About this task: Would you please copy every line from the records that contains the word "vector"?

Stored data:
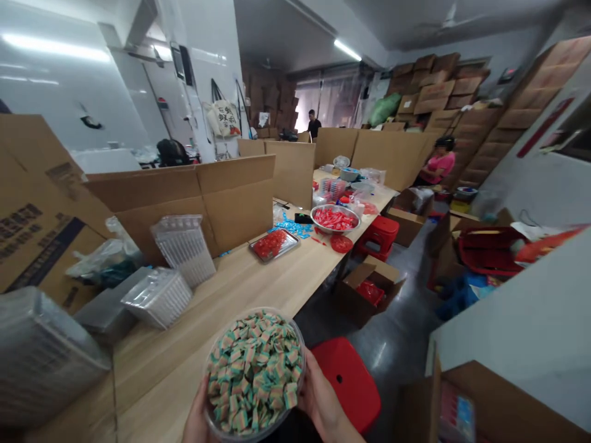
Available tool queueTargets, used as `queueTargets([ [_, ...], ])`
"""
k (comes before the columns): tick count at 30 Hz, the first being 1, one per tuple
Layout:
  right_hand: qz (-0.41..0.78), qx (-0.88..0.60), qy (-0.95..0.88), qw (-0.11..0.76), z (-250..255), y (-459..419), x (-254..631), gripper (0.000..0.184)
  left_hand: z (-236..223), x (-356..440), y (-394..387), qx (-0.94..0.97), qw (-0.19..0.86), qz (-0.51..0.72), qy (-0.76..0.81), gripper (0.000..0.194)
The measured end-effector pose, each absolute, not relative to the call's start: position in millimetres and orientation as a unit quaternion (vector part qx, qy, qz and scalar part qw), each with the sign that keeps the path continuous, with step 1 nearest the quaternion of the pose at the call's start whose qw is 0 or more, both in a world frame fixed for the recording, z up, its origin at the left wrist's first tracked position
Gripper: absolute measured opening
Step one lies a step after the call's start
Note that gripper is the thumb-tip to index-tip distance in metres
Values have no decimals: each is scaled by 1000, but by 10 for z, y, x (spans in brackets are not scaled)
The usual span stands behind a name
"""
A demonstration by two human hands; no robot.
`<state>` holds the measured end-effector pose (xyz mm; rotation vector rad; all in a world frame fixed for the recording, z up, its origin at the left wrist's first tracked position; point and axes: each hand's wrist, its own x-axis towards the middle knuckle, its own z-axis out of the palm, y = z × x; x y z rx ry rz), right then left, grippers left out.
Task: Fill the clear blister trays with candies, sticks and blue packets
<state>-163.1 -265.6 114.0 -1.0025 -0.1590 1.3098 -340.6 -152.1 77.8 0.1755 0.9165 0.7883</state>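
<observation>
Between both hands I hold a round clear plastic tub (302, 344) over the near edge of the wooden table (240, 283). It is heaped with small square pieces striped in green and pinkish tan (253, 369). My left hand (197, 411) presses on the tub's left side, its fingers partly hidden beneath. On the right side my right hand (318, 394) is wrapped round the wall, the thumb near the rim. Past the tub lies a metal tray (290, 245) with red pieces in it.
Stacked clear plastic trays (159, 295) stand left on the table before cardboard dividers (235, 197). Farther along is a metal bowl of red pieces (335, 218). A red stool (346, 381) and open cartons (369, 283) stand right. Two people are in the background.
</observation>
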Motion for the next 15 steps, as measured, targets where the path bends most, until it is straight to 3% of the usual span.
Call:
queueTargets([
  [4, 588, -496, -74, 635, 938, -2207, -1513, 66, 548, -3490, -933, 119, 781, 405, 461, 48],
  [10, 571, -597, -31, 563, 524, -1776, -1432, 73, 176, -3381, 185, 125, 804, 399, 424, 39],
  [15, 561, -625, 35, 542, 304, -1766, -1258, 80, -153, -2979, 920, 74, 809, 410, 414, 43],
])
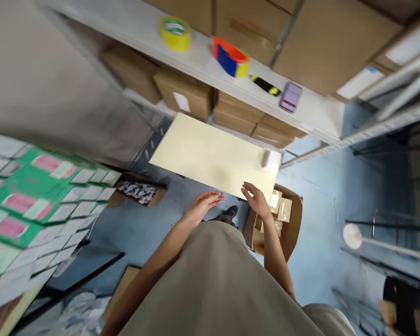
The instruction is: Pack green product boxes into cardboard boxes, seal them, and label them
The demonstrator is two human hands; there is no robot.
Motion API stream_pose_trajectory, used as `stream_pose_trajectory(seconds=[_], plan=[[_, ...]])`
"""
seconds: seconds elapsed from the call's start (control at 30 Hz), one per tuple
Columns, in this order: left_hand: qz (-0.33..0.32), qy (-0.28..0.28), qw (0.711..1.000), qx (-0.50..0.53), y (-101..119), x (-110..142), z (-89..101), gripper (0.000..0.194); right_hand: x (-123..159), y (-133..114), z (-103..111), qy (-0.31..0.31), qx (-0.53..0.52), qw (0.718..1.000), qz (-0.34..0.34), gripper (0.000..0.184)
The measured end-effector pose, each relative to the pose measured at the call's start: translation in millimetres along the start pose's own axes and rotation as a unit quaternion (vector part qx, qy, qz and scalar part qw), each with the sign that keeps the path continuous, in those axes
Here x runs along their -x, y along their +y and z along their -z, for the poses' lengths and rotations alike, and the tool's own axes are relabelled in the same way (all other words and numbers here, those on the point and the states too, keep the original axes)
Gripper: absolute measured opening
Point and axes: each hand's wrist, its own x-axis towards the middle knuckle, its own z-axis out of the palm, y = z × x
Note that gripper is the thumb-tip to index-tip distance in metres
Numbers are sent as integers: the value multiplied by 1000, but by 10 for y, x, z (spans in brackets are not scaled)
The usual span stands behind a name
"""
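Observation:
My left hand [207, 204] is held near the front edge of a pale yellow board [210, 151], palm turned inward, fingers stretched out with nothing in them. My right hand [256, 199] is at the board's front right part, fingers loosely curved and apart, also holding nothing. Whether its fingertips touch the board I cannot tell. A small white box [273, 160] stands at the right end of the board. Under my right forearm is an open cardboard carton [295, 219] with several small brown boxes [284, 210] inside.
A white shelf [203, 56] behind carries yellow tape [175, 33], an orange, blue and yellow tape roll [231, 57], a black-and-yellow cutter [265, 86] and a phone [290, 97]. Green-and-white packages [38, 186] cover the left side. A metal-legged stand [388, 240] is at right.

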Motion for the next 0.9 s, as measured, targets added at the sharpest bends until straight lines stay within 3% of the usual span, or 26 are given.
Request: stream_pose_trajectory(seconds=[0.17, 0.3, 0.4, 0.53, 0.67, 0.77, 0.9], plan=[[-96, 137, 980, 105, 279, 566, 1152, 40, -350, -835, -1056, -96, -9, 993, 67, 73], [-144, 214, 950, 177, 426, 987, 1931, 47, -513, -1412, -1850, -173, 7, 979, 105, 72], [-185, 260, 923, 214, 484, 1240, 2373, 49, -597, -1795, -2320, -243, 19, 962, 127, 69], [-235, 326, 880, 254, 545, 1477, 2781, 46, -746, -2181, -2813, -323, 38, 935, 139, 68], [-274, 448, 812, 254, 631, 1701, 3176, 41, -1002, -2445, -3295, -389, 48, 909, 145, 68], [-291, 564, 745, 203, 692, 1968, 3550, 36, -1216, -2646, -3704, -444, 46, 883, 144, 69], [-236, 733, 633, 85, 725, 2430, 3988, 27, -1416, -2963, -4241, -533, 49, 830, 157, 70]])
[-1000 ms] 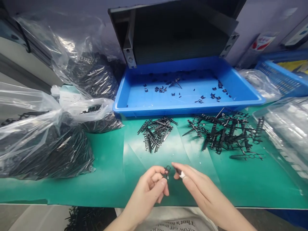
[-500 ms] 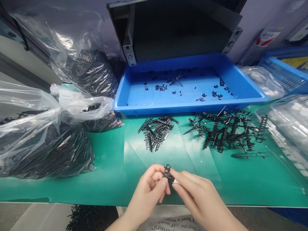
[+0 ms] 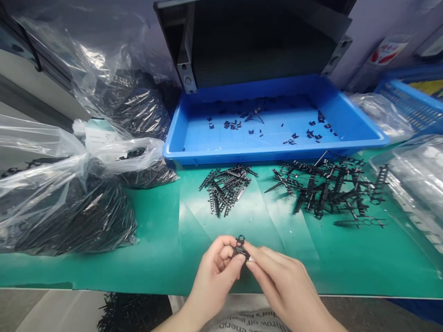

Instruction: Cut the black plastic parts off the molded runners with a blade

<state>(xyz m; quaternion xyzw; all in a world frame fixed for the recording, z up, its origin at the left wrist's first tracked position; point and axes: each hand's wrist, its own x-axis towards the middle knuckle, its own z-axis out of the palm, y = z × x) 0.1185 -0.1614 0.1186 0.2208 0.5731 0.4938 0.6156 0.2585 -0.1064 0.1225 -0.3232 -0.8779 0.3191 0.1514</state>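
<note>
Close to the table's front edge, my left hand [image 3: 212, 278] pinches a small black plastic part [image 3: 240, 240] between thumb and fingers. A ring on the part sticks up past the fingertips; its lower portion is mostly covered. My right hand [image 3: 286, 275] meets it from the other side, thumb and forefinger closed on the same part. Something small and white shows at the right fingertips, too little to name. Beyond my hands lie a pile of flat black ladder-like strips [image 3: 226, 190] and, to the right, a tangle of black plastic parts with rings [image 3: 325, 189].
A blue tray [image 3: 277, 153] with scattered small black pieces stands at the back under a dark panel [image 3: 263, 46]. Clear bags of black parts [image 3: 65, 207] fill the left side. Clear plastic packaging [image 3: 415, 184] and a blue basket [image 3: 394, 99] are on the right.
My left thumb and fingers have shifted slightly on the black part, and its lower portion sits at a different angle. Both hands stay in nearly the same place; the view has moved slightly.
</note>
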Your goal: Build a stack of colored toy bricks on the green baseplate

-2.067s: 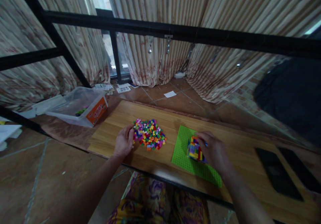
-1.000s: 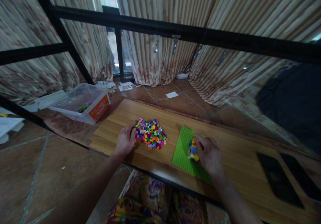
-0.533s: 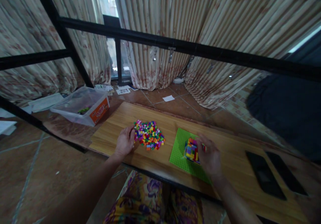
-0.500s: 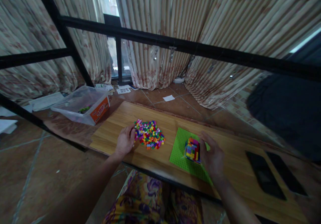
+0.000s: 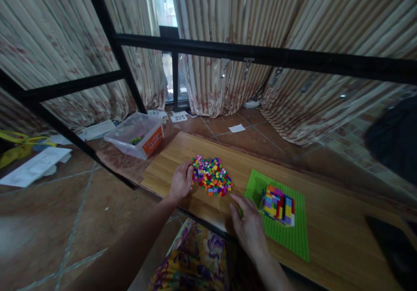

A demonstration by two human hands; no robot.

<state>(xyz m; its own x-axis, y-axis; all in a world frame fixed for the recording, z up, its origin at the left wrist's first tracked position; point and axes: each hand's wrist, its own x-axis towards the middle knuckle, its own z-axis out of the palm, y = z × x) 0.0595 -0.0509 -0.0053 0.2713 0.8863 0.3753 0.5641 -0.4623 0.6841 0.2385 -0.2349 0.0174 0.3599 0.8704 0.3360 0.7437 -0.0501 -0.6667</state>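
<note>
A loose pile of small coloured toy bricks lies on the wooden table. At its left edge rests my left hand, its fingers loosely bent and touching the nearest bricks; I see nothing held in it. My right hand is over the table between the pile and the green baseplate, thumb and forefinger apart with nothing visible between them. On the baseplate stands a block-shaped build of multicoloured bricks, apart from my fingers.
A clear plastic box with an orange label stands beyond the table's left end, a few green pieces inside. A dark flat panel lies at the table's right. A black metal frame crosses in front of the curtains.
My right hand has moved left from the brick build to the space near the pile, uncovering the build and baseplate. My left hand stays by the pile. The view has turned left.
</note>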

Output for this task:
The measured end-effector pose, each absolute, not relative to the call's start: position in millimetres and orientation as a unit quaternion (vector part qx, qy, qz and scalar part qw), each with the sign that keeps the path continuous, with step 1 nearest the quaternion of the pose at the call's start whose qw is 0 or more, both in a world frame fixed for the recording, z up, its origin at the left wrist's first tracked position
`<state>` holds the measured end-effector pose (xyz mm; rotation vector rad; all in a world frame fixed for the recording, z up, its origin at the left wrist's first tracked position; point and axes: each hand's wrist, its own x-axis towards the middle knuckle, its own z-axis out of the palm, y = z × x; x y z rx ry rz), right then left, grippers left out.
The measured end-effector pose, each relative to the pose measured at the call's start: translation in millimetres along the start pose's own axes and rotation as a unit quaternion (vector part qx, qy, qz and scalar part qw), each with the sign that keeps the path continuous, in those axes

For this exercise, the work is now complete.